• Data for analysis
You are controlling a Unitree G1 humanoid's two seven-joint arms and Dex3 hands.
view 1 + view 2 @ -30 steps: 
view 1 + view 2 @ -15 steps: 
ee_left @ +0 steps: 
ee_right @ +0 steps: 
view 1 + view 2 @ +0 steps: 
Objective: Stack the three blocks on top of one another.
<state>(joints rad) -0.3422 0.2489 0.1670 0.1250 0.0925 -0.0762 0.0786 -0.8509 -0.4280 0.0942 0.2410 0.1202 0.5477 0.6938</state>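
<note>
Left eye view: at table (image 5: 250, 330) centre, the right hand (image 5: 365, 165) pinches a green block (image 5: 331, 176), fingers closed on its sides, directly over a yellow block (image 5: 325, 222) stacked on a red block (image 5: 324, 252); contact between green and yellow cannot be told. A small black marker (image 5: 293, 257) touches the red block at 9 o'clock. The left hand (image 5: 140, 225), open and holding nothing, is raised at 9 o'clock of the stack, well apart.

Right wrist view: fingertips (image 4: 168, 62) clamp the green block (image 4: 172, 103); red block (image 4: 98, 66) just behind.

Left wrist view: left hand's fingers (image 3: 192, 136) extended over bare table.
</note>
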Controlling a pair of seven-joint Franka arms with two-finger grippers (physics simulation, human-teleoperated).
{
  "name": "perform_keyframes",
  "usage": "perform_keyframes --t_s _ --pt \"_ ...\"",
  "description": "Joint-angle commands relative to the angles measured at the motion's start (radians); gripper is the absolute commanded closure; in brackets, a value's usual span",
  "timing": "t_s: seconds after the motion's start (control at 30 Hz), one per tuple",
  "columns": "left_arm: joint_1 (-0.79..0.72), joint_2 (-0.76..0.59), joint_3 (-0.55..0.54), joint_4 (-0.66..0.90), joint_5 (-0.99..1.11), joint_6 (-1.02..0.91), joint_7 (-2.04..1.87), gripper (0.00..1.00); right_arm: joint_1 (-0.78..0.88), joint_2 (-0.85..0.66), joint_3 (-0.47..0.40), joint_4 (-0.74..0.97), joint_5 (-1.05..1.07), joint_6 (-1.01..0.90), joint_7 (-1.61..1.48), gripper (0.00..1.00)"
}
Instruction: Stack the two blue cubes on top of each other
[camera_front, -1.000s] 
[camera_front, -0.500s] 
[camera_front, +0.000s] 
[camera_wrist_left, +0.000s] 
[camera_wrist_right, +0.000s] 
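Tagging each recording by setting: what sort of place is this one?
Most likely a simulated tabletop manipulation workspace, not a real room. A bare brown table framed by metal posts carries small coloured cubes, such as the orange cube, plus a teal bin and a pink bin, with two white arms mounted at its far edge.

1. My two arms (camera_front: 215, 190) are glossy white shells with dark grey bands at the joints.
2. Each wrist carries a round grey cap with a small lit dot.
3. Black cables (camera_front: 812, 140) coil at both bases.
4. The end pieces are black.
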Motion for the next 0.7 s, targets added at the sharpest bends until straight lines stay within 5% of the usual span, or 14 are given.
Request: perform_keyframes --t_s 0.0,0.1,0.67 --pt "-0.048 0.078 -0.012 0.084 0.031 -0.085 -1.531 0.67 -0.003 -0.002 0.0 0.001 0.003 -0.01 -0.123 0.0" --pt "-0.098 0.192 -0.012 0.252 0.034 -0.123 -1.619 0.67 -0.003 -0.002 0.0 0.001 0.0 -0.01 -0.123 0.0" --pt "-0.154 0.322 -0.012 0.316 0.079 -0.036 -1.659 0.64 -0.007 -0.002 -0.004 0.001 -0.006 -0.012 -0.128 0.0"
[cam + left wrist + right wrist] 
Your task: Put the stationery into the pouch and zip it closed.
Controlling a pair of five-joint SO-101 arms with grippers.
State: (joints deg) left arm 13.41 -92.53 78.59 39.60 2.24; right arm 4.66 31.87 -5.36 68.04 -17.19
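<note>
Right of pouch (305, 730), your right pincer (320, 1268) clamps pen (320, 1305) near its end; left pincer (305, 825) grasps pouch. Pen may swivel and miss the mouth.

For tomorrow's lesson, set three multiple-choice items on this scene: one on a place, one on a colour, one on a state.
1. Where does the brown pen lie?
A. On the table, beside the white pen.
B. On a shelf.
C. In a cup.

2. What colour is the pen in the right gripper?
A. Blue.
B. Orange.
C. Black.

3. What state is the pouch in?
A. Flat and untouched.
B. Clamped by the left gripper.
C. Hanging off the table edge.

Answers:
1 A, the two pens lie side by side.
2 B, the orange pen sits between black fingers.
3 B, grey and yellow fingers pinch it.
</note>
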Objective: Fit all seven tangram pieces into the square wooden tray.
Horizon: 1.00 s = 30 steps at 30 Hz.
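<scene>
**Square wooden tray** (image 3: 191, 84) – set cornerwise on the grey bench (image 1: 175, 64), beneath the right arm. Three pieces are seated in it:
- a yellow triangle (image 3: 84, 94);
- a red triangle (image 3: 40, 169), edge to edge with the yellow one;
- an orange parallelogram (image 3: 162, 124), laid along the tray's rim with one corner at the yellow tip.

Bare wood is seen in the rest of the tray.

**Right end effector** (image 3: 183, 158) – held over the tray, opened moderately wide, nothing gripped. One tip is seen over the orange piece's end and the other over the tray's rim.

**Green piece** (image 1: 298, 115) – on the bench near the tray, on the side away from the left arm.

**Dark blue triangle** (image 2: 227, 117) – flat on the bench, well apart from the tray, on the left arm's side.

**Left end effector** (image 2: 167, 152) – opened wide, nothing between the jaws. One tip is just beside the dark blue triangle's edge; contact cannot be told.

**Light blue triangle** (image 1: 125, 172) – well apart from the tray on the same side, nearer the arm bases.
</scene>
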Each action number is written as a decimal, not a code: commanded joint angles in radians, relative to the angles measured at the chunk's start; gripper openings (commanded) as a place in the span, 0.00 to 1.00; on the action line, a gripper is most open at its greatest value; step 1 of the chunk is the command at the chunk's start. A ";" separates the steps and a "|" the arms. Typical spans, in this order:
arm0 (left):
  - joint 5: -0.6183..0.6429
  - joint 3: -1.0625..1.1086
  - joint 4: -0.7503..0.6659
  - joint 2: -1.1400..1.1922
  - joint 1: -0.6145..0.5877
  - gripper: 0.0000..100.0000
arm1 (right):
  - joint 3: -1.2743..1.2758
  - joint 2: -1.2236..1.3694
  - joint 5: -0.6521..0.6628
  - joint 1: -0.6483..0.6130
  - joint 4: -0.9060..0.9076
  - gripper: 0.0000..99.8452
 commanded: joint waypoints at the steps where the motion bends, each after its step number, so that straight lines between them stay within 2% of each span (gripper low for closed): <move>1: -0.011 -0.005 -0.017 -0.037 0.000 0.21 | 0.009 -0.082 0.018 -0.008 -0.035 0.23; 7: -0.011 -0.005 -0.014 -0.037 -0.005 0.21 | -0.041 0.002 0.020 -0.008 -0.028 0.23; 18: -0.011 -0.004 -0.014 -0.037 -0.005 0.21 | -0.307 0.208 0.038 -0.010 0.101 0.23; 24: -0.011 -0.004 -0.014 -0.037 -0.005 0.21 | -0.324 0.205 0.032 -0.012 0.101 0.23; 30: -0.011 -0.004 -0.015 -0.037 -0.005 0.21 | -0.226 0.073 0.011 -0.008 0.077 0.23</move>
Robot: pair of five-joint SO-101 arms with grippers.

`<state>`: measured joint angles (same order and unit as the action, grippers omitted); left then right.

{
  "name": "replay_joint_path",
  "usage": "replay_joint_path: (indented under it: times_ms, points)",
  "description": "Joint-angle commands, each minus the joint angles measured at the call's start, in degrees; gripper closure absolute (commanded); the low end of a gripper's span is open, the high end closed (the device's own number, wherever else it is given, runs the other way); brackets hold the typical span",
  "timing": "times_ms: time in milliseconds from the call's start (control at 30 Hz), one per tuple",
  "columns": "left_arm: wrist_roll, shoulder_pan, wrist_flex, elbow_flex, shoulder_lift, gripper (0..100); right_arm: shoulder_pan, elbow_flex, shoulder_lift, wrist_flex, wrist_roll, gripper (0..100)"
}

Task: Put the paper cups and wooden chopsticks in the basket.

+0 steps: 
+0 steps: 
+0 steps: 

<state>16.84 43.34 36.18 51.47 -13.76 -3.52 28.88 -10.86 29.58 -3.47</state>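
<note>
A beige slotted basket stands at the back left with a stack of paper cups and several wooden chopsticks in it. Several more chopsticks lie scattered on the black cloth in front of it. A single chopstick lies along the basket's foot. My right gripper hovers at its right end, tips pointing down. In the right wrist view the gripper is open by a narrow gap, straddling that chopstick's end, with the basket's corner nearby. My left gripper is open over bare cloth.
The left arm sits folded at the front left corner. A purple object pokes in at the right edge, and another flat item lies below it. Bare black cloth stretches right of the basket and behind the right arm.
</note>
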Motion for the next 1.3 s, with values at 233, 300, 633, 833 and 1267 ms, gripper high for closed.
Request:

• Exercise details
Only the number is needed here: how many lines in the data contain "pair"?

• Result below
3